• Task to carry out:
Copy out each line of the material in which the word "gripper" appears.

┄┄┄┄┄┄┄┄┄┄┄┄┄┄┄┄┄┄┄┄

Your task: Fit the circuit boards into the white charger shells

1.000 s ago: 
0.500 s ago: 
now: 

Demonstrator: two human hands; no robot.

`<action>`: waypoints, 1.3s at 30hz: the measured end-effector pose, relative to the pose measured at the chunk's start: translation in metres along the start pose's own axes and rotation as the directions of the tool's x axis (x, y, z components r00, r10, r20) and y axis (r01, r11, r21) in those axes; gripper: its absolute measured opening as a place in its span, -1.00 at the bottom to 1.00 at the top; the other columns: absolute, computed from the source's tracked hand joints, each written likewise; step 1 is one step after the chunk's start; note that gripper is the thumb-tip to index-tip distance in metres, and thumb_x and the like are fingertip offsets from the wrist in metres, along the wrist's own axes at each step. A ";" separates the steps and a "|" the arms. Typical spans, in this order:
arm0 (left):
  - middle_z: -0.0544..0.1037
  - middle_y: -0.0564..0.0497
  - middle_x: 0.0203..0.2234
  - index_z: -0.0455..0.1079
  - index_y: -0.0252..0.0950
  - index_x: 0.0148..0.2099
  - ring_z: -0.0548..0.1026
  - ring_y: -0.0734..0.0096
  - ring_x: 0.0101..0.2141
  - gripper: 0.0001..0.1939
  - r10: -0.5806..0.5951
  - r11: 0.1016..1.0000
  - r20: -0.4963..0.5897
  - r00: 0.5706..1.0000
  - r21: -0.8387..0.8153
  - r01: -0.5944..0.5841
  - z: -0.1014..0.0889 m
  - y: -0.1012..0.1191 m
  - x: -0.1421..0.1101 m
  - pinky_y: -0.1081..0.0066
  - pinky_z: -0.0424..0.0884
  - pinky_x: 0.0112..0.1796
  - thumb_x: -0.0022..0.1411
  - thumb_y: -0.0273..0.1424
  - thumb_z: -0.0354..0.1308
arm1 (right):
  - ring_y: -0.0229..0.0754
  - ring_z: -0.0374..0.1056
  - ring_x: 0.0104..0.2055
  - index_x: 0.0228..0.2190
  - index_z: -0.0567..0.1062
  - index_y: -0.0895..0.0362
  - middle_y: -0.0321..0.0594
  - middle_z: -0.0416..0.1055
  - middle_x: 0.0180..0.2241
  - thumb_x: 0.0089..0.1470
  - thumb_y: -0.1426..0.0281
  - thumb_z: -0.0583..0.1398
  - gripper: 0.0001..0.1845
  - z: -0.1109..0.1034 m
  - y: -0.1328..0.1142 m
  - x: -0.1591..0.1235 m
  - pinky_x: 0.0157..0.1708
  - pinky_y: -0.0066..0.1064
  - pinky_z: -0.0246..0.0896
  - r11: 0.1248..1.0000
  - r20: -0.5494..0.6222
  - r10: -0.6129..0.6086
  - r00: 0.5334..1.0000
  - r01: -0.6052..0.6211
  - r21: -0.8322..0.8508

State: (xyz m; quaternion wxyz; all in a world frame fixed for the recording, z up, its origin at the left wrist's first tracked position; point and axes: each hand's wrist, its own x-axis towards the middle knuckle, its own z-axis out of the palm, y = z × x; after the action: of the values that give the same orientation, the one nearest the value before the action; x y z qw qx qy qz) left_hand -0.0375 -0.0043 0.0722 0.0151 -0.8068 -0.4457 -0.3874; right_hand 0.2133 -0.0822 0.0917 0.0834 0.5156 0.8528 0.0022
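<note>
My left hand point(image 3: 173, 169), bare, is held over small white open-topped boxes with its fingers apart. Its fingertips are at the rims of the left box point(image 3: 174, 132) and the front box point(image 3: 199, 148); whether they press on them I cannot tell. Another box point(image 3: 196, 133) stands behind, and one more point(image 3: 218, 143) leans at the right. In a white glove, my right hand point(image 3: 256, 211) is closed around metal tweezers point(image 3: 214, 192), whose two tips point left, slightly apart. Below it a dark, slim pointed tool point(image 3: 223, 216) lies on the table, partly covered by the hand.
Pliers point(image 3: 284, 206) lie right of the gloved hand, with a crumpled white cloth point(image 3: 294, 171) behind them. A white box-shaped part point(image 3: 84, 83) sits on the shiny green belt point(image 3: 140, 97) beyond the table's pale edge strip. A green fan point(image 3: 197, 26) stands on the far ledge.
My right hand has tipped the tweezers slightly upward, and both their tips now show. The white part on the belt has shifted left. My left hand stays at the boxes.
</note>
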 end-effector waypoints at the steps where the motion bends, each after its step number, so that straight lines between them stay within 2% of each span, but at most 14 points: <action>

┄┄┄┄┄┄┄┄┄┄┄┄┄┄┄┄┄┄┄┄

• Exercise response:
`<action>`: waypoints, 1.3s at 30hz: the measured end-effector pose, relative to the pose measured at the chunk's start: translation in metres along the start pose's own axes and rotation as the directions of the tool's x axis (x, y, z components r00, r10, r20) and y axis (r01, r11, r21) in those axes; gripper: its absolute measured opening as a place in its span, -1.00 at the bottom to 1.00 at the top; the other columns: absolute, computed from the source's tracked hand joints, each written likewise; step 1 is one step after the chunk's start; note that gripper is the thumb-tip to index-tip distance in metres, and thumb_x and the like are fingertip offsets from the wrist in metres, along the wrist's own axes at each step. A ";" separates the steps and a "|" the arms. Typical spans, in this order:
  - gripper: 0.0001..0.1939
  - gripper: 0.0001..0.1845

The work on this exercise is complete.